-- WHAT NEEDS TO BE DONE --
Reproduce the whole listing below exactly.
═══ DATA EXTRACT ═══
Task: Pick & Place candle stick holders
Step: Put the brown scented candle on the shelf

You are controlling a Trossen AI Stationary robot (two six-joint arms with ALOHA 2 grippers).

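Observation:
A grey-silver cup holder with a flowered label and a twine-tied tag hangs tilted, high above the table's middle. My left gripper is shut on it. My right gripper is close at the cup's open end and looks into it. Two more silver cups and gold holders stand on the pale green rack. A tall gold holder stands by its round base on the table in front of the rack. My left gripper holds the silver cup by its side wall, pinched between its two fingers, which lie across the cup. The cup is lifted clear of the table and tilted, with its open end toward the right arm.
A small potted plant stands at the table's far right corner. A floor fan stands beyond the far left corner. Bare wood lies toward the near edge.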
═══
-- YOUR SOLUTION --
Task: Pick & Place candle stick holders
Step: Put the brown scented candle on the shelf

You are controlling a Trossen AI Stationary robot (two six-joint arms with ALOHA 2 grippers).

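Observation:
A grey-silver cup holder with a flowered label and a twine-tied tag hangs tilted, high above the table's middle. My left gripper is shut on it. My right gripper is close at the cup's open end and looks into it. Two more silver cups and gold holders stand on the pale green rack. A tall gold holder stands by its round base on the table in front of the rack. My left gripper holds the silver cup by its side wall, pinched between its two fingers, which lie across the cup. The cup is lifted clear of the table and tilted, with its open end toward the right arm.
A small potted plant stands at the table's far right corner. A floor fan stands beyond the far left corner. Bare wood lies toward the near edge.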

The answer was given in full.